SUPPLIED DATA Block Start

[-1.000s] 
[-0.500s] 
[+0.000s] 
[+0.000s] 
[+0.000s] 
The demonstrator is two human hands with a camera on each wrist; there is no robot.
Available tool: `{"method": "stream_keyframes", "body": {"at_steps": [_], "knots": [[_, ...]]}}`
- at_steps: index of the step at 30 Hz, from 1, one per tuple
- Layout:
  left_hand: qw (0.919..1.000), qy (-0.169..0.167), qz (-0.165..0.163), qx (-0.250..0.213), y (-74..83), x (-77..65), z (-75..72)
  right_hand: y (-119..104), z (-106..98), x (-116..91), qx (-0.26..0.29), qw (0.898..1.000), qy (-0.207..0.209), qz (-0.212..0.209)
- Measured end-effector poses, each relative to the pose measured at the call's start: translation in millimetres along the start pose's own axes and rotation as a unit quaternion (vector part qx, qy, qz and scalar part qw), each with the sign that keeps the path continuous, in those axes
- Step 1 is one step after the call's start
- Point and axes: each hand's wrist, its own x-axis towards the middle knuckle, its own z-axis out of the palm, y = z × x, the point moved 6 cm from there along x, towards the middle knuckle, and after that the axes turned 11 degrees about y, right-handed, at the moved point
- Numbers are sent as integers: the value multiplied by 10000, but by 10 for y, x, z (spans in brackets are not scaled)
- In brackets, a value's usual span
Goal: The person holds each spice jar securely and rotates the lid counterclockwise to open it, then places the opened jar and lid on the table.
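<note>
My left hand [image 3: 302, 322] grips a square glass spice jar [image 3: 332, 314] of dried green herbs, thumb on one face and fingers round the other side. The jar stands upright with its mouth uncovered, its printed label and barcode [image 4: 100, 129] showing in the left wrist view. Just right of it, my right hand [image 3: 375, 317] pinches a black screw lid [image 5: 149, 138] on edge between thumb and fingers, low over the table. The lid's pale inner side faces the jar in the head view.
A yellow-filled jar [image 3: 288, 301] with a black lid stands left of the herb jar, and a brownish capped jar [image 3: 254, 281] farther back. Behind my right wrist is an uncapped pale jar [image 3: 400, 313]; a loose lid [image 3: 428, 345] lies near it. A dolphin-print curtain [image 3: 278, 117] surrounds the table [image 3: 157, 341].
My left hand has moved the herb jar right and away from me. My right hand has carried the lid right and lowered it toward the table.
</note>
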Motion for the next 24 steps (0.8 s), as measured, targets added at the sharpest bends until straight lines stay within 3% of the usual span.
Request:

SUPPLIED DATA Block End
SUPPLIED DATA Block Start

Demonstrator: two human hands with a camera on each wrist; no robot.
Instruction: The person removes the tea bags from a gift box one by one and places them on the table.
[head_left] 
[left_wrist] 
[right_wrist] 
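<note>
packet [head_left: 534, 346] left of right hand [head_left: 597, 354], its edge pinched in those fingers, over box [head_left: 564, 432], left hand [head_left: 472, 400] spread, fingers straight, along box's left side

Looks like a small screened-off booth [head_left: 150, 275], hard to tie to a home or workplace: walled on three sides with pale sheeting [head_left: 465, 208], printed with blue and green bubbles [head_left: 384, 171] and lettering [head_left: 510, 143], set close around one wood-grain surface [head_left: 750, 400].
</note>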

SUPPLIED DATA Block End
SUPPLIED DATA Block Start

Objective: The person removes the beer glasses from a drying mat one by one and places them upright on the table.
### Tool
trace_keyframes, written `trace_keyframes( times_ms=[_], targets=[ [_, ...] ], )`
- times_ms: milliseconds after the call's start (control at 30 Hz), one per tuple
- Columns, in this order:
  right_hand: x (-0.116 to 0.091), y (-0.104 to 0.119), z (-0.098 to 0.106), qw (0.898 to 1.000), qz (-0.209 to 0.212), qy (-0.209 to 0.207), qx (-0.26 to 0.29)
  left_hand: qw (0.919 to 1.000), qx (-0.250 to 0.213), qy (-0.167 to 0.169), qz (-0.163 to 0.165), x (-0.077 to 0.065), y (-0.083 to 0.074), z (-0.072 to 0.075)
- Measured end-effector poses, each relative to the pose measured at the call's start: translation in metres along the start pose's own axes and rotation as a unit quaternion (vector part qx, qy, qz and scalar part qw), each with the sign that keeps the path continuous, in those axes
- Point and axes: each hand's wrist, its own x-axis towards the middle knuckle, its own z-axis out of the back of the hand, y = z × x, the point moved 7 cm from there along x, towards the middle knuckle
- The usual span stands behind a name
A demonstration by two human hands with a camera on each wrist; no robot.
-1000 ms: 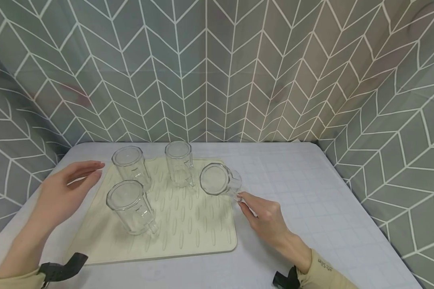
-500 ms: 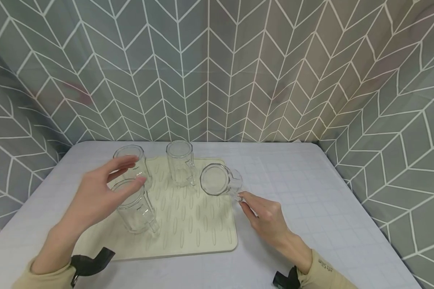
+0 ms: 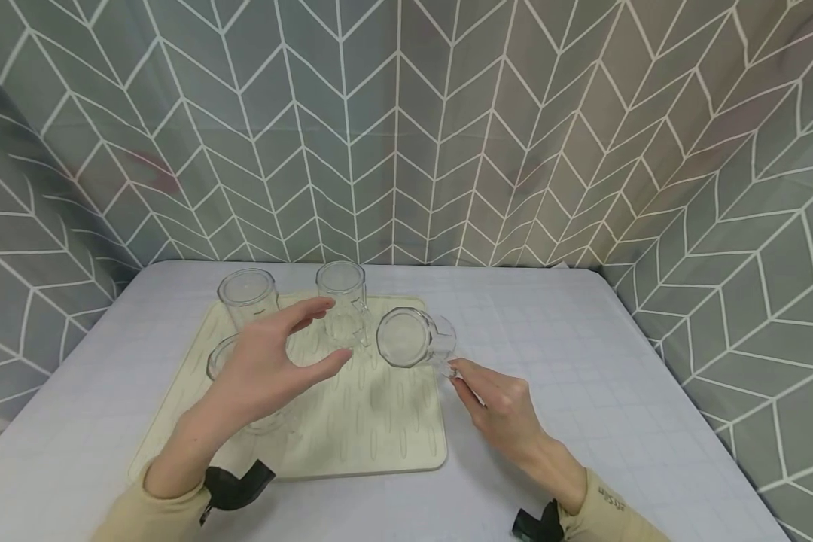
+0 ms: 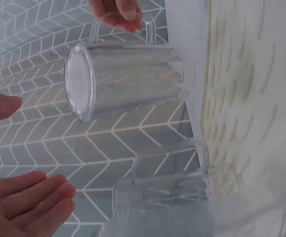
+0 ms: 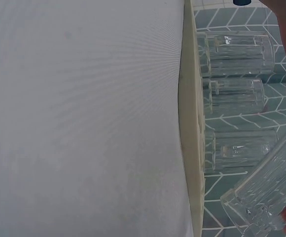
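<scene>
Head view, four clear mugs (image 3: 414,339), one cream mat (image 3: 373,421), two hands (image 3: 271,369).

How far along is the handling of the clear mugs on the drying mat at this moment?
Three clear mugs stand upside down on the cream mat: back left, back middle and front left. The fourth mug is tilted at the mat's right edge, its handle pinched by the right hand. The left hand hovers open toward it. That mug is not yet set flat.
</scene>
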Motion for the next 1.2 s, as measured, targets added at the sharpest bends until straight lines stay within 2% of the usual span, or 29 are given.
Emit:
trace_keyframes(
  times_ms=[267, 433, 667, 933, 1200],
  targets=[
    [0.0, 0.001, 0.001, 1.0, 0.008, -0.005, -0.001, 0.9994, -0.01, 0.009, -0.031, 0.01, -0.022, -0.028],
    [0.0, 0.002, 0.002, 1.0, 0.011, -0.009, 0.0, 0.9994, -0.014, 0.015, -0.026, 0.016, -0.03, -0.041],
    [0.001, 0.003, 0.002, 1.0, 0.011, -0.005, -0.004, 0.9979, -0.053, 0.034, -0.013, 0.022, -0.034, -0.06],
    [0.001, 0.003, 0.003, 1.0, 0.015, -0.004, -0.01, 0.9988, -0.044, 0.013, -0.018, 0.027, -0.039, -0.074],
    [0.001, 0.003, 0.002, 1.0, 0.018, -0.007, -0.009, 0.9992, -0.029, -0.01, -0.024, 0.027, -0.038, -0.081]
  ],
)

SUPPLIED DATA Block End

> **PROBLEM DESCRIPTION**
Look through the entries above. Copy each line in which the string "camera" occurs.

> **SOLUTION TO THIS TASK**
The demonstrator is two human hands with a camera on each wrist; there is no robot.
Demonstrator: two human hands with a camera on each wrist; no robot.
A demonstration by two human hands with a camera on each wrist; no robot.

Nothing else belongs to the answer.